What AI Is Genuinely Good At
Three jobs stand out, and they happen to be the three that were breaking L&D teams before automation arrived. The first is inference — reading the exhaust of everyday work and learning activity and suggesting what it says about capability, so profiles drift towards accuracy instead of towards fiction. Paired with analytics that surface the patterns, this is what turns a skills database from a survey snapshot into something closer to a living picture.
The second is matching: person to gap, gap to content, content to moment. This is pure pattern-work across more variables than any human curator can hold, and it is where the “course catalogue” posts of this series quietly get their answer. The third is generation. AI-assisted course creation has collapsed the cost of producing a first draft of learning content from weeks to hours — which is precisely what makes the skills-first content library, built against the taxonomy rather than the calendar, economically possible for teams that are not enterprise-sized.
What AI Cannot Carry
Now the other column of the ledger. AI cannot decide what capability the business actually needs next year — that is strategy, and outsourcing it to a model means optimising towards last year’s patterns. It cannot supply the trust this series wrote about from the employee’s seat; an inference engine that quietly rescores people’s profiles without explanation is the fastest way to lose the honesty that makes the data worth having.
And it cannot replace judgement at the moments that matter. A model can flag that someone’s evidence looks thin; only a human conversation — the kind that structured evaluations and feedback exist to hold — can establish what is actually true and what should happen next. The pattern across every failure story of the past two years is the same: the organisation automated the judgement and kept the admin, when it should have done the opposite.

The Division of Labour That Actually Works
Put the two columns together and a clean rule emerges: let AI propose, let people decide. AI drafts the profile update; the person confirms it. AI suggests the learning path against a training goal; the employee and manager commit to it. AI surfaces who is ready for a stretch move; the career conversation decides whether the person wants it. Every “propose” saves hours; every “decide” protects trust.

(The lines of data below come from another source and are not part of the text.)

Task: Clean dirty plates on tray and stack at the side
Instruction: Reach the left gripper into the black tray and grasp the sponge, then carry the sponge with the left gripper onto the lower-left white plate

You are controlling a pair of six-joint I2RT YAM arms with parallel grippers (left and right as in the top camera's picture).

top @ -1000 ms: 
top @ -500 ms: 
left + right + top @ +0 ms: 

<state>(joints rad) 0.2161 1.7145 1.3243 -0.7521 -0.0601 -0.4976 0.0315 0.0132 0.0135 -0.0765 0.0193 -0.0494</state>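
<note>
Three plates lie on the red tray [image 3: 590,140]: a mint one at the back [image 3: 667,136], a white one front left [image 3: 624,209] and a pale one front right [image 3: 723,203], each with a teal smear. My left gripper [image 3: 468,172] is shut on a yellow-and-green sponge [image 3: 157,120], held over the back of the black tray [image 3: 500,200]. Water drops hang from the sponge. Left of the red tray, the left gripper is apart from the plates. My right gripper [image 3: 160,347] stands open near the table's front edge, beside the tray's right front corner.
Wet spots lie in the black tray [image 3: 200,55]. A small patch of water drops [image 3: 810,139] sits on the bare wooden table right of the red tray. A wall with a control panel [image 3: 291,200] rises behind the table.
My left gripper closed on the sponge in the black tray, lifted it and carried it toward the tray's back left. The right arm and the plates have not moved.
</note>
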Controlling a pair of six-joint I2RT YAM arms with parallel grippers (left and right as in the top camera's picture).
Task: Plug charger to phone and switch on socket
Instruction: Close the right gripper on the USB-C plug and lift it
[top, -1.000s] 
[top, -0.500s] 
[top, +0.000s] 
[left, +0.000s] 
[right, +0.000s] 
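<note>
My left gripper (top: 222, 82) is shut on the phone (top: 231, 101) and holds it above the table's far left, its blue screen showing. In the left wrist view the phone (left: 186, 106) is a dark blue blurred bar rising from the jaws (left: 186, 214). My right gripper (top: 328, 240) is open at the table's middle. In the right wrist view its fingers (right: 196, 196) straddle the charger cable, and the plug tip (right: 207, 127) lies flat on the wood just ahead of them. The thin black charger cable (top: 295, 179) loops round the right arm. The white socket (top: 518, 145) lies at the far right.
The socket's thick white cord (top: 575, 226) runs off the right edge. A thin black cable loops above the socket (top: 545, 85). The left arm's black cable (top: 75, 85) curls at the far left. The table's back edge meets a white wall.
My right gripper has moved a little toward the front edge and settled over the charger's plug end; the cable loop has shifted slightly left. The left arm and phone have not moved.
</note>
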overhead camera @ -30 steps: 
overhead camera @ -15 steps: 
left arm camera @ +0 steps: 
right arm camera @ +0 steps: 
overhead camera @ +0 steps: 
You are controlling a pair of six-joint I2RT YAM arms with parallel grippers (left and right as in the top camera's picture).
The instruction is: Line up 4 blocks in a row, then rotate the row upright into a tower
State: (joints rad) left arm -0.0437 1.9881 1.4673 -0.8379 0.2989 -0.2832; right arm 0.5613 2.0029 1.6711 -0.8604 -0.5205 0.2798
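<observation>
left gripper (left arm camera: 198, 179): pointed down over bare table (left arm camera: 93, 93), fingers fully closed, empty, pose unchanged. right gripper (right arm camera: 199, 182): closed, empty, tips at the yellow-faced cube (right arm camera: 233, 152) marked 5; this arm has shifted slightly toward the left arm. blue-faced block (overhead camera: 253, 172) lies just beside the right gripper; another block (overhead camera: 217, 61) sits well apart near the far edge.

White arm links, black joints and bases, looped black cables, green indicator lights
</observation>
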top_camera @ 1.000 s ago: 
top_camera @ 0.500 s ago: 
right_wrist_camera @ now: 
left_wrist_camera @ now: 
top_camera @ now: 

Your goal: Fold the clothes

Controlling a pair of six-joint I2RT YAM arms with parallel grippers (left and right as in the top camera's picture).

The teams getting this right in 2026 are noticeably unglamorous about it. They talk less about AI strategy and more about which specific decisions stay human. That list — written down, shared with employees, honoured in practice — is doing more for adoption than any capability the technology itself has shipped this year.
The Question to Ask Before You Buy Anything
So when the next AI-for-skills demo lands in your inbox, skip the feature tour and ask one question: for each thing this automates, who was doing it before, and who checks it now? If the answer to the first half is “nobody — it simply wasn’t being done,” that is genuine capacity you are buying. If the answer to the second half is “nobody,” walk away.
Everything this series has argued — the taxonomy, the measurement, the practice loops, the feedback rhythm, the employee’s ownership of their own picture — depends on machinery that works and people who trust it. In 2026 you can, at last, have both. But only in that order.